Every line in the data below has to be repeated exactly; no picture belongs in the result.

####

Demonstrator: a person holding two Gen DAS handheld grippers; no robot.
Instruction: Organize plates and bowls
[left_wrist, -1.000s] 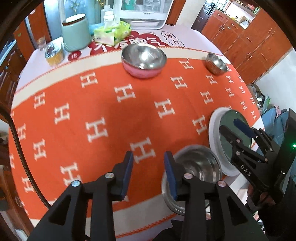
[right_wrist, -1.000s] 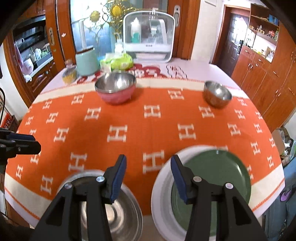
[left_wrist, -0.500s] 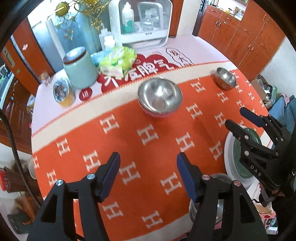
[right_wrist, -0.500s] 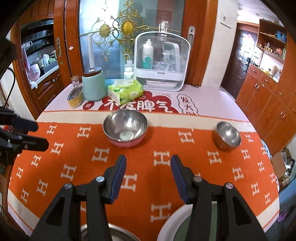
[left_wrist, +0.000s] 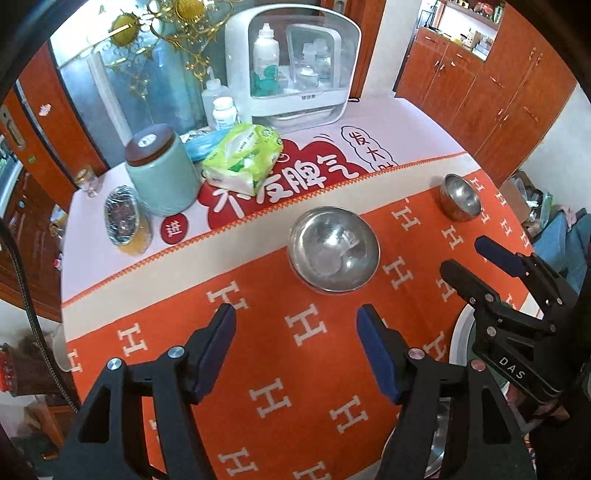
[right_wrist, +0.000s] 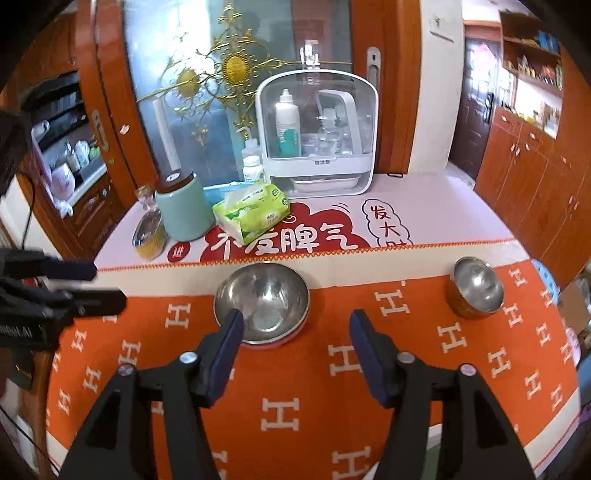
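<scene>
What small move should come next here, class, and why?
Probably ease the right claw forward and down toward the big bowl. Both claws are open and empty, the bowl sits just ahead of the right one's left finger, and the small bowl lies farther right.

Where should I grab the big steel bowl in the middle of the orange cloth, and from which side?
Take the big steel bowl by its near rim, one finger inside and one outside, coming from above at the front. It sits upright and open, its rounded wall is too wide to span, and the right gripper, open, is already lined up closest to that edge.
</scene>
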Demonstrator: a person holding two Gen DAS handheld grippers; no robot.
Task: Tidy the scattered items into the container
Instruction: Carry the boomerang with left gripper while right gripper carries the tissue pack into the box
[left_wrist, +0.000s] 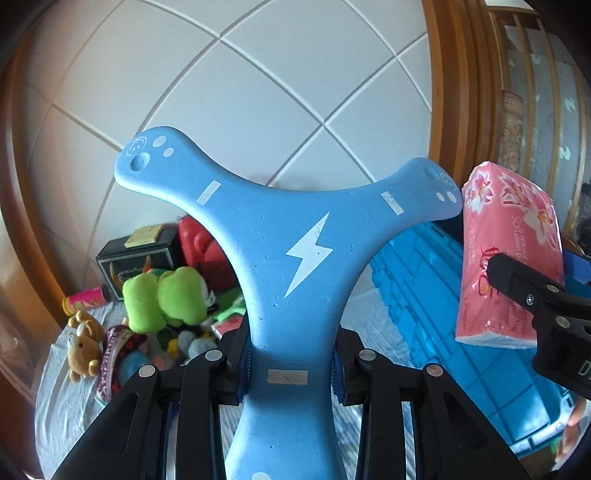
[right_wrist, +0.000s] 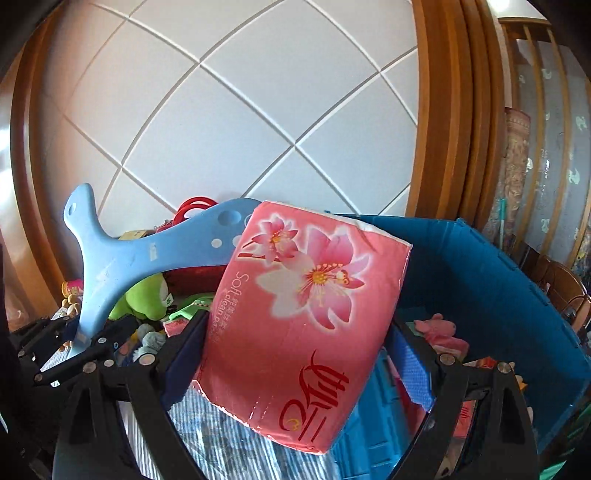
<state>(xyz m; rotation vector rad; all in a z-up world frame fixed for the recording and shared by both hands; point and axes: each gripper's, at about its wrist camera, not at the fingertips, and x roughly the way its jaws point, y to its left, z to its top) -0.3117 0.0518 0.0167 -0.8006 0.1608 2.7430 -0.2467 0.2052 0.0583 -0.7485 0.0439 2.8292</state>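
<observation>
the blue boomerang toy (left_wrist: 291, 258) has 3 arms and looks like foam, so it is likely light, a bit stiff and easy to dent. the left gripper (left_wrist: 291, 373) is closed on the narrow part of its lower arm, up in the air. that is a good spot to hold, near the middle. the pink tissue pack (right_wrist: 299, 314) looks soft and squishy, with slippery plastic wrap. the right gripper (right_wrist: 295, 354) squeezes it on both sides, just over the near edge of the blue box (right_wrist: 491, 280). a green plush (left_wrist: 162, 299) and a small bear (left_wrist: 83, 345) lie on the cloth to the left.
</observation>
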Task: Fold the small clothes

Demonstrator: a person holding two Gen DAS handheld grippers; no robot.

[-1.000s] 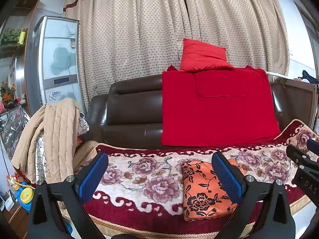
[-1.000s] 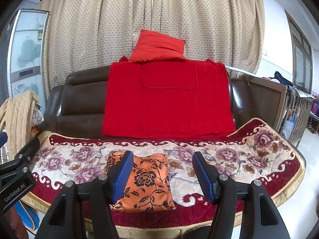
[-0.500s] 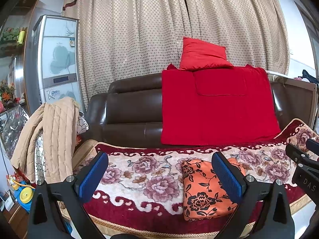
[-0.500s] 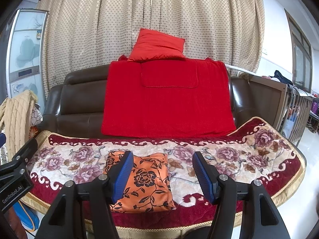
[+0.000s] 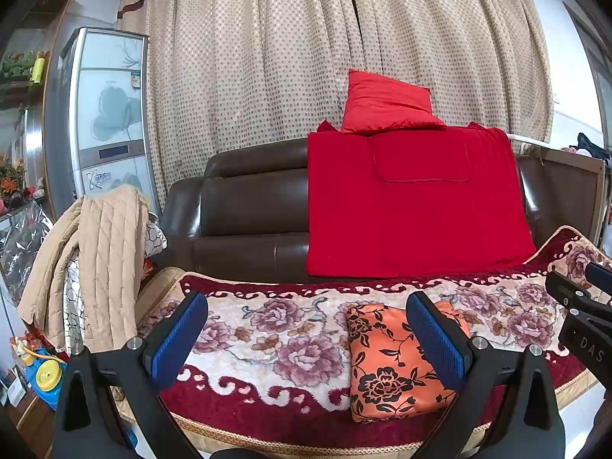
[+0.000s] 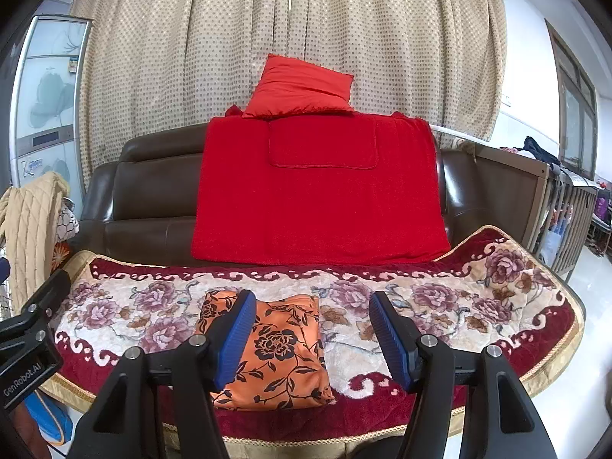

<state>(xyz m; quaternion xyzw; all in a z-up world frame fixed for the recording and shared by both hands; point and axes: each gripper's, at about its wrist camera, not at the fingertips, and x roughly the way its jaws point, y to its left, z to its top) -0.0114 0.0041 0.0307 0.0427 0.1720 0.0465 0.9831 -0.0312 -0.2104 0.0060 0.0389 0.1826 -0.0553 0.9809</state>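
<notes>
A small orange garment with black flowers [image 5: 390,367] lies folded into a neat rectangle on the flowered sofa cover [image 5: 267,329]; it also shows in the right wrist view [image 6: 279,348]. My left gripper [image 5: 306,334] is open and empty, held above the cover to the left of the garment. My right gripper [image 6: 311,336] is open and empty, held above the garment's right side. Neither touches the cloth.
A red blanket [image 6: 317,191] hangs over the brown sofa back [image 5: 244,206] with a red pillow [image 6: 302,91] on top. A beige quilted jacket [image 5: 99,260] hangs at the left. A wooden crib [image 6: 554,206] stands right.
Both grippers stay open and nearly still; the views shift only slightly. The folded garment has not moved.
</notes>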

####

OUTPUT OF THE TASK:
Demonstrator: a person holding two Gen DAS handheld grippers; no robot.
Instruction: Organize plates and bowls
[left_wrist, -1.000s] 
[right_wrist, -1.000s] 
[left_wrist, -0.500s] 
[right_wrist, -0.500s] 
[left_wrist, +0.000s] 
[right_wrist, +0.000s] 
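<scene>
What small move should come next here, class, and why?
Probably ease the right claw forward and down toward the big bowl. Both claws are open and empty, the bowl sits just ahead of the right one's left finger, and the small bowl lies farther right.

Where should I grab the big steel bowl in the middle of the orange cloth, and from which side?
Take the big steel bowl by its near rim, one finger inside and one outside, coming from above at the front. It sits upright and open, its rounded wall is too wide to span, and the right gripper, open, is already lined up closest to that edge.
</scene>
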Demonstrator: a person holding two Gen DAS handheld grippers; no robot.
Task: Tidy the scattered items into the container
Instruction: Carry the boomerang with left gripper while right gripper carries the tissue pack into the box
[left_wrist, +0.000s] 
[right_wrist, +0.000s] 
<state>(xyz m; rotation vector rad; all in a z-up world frame fixed for the recording and shared by both hands; point and axes: each gripper's, at about its wrist camera, not at the fingertips, and x roughly the way its jaws point, y to its left, z to its top) -0.3117 0.0518 0.0167 -0.8006 0.1608 2.7430 -0.2467 0.2052 0.0583 -0.7485 0.0439 2.8292</state>
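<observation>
the blue boomerang toy (left_wrist: 291, 258) has 3 arms and looks like foam, so it is likely light, a bit stiff and easy to dent. the left gripper (left_wrist: 291, 373) is closed on the narrow part of its lower arm, up in the air. that is a good spot to hold, near the middle. the pink tissue pack (right_wrist: 299, 314) looks soft and squishy, with slippery plastic wrap. the right gripper (right_wrist: 295, 354) squeezes it on both sides, just over the near edge of the blue box (right_wrist: 491, 280). a green plush (left_wrist: 162, 299) and a small bear (left_wrist: 83, 345) lie on the cloth to the left.
</observation>
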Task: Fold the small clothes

Demonstrator: a person holding two Gen DAS handheld grippers; no robot.

[-1.000s] 
[-1.000s] 
[-0.500s] 
[-0.500s] 
[+0.000s] 
[+0.000s] 

<state>(xyz m; quaternion xyzw; all in a z-up world frame fixed for the recording and shared by both hands; point and axes: each gripper's, at about its wrist camera, not at the fingertips, and x roughly the way its jaws point, y to its left, z to its top) -0.0114 0.0041 0.0307 0.0427 0.1720 0.0465 0.9831 -0.0312 -0.2104 0.0060 0.0389 0.1826 -0.0553 0.9809</state>
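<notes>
A small orange garment with black flowers [image 5: 390,367] lies folded into a neat rectangle on the flowered sofa cover [image 5: 267,329]; it also shows in the right wrist view [image 6: 279,348]. My left gripper [image 5: 306,334] is open and empty, held above the cover to the left of the garment. My right gripper [image 6: 311,336] is open and empty, held above the garment's right side. Neither touches the cloth.
A red blanket [image 6: 317,191] hangs over the brown sofa back [image 5: 244,206] with a red pillow [image 6: 302,91] on top. A beige quilted jacket [image 5: 99,260] hangs at the left. A wooden crib [image 6: 554,206] stands right.
Both grippers stay open and nearly still; the views shift only slightly. The folded garment has not moved.
</notes>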

Nothing else goes in the answer.